Indien de verbeelding niet geheel blijkt overeen te stemmen met de werkelijke afmetingen in het terrein kunnen burgemeester en wethouders ontheffing verlenen van het plan teneinde afwijkingen op ondergeschikte punten mogelijk te maken. De bepaling geeft de voorwaarden aan waaronder een dergelijke ontheffing kan worden verleend.

Voorts is een ontheffingsmogelijkheid opgenomen voor onderdelen van hoofdgebouwen.

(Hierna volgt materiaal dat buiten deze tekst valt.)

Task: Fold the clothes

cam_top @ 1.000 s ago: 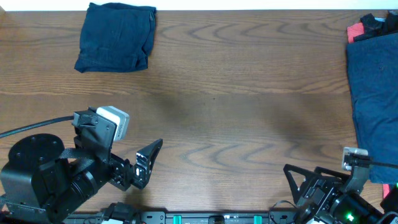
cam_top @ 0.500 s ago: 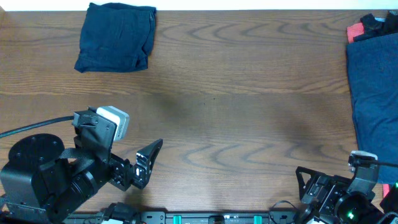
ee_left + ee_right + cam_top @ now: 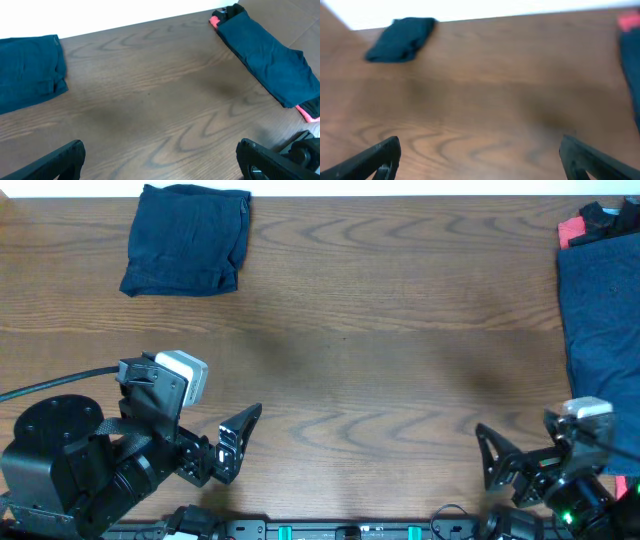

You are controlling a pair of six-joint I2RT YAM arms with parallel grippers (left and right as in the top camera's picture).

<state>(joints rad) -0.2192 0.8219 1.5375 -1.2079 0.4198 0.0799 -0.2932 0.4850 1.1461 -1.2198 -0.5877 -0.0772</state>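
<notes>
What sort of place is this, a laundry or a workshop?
Probably a robot test bench: a left arm and right arm sit at a wooden table, with a folded navy garment and a stack of clothes on it.

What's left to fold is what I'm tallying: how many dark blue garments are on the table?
2. One folded garment lies at the far left of the table; a long garment lies along its right edge, over red cloth. More may be hidden underneath.
</notes>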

Het verlenen van ontheffing mag geen automatisme zijn. Burgemeester en wethouders zullen het verlenen van ontheffing moeten afwegen en motiveren conform het bepaalde in de Algemene wet bestuursrecht.

Algemene procedureregels

In dit artikel is voorgeschreven welke voorbereidingsprocedure moet worden gevolgd bij het voornemen tot het verlenen van ontheffing dan wel tot het opleggen van een nadere eis.

Overgangs- en slotregels

Bouwwerken die op het tijdstip van de tervisielegging van het plan bestaan, in uitvoering zijn of mogen worden gebouwd krachtens een op dat moment reeds aangevraagde bouwvergunning mogen in beginsel gedeeltelijk worden vernieuwd of veranderd, mits de bestaande afwijkingen naar hun aard niet worden vergroot. Bij de vraag of de afwijking wordt vergroot kan ook het gebruik relevant zijn.

In het tweede lid is het gebruiksovergangsrecht opgenomen. Bestaand gebruik mag in beginsel worden gehandhaafd. Ook is een uitsluitingsclausule opgenomen voor gebruik dat reeds in strijd was met het voorheen geldende plan, daaronder begrepen de overgangsbepaling van dat plan.

Illegale bouwwerken en/of illegaal gebruik vallen niet onder het overgangsrecht. Daarnaast eindigt de bescherming van het overgangsrecht indien het afwijkende gebruik langer dan een jaar wordt onderbroken.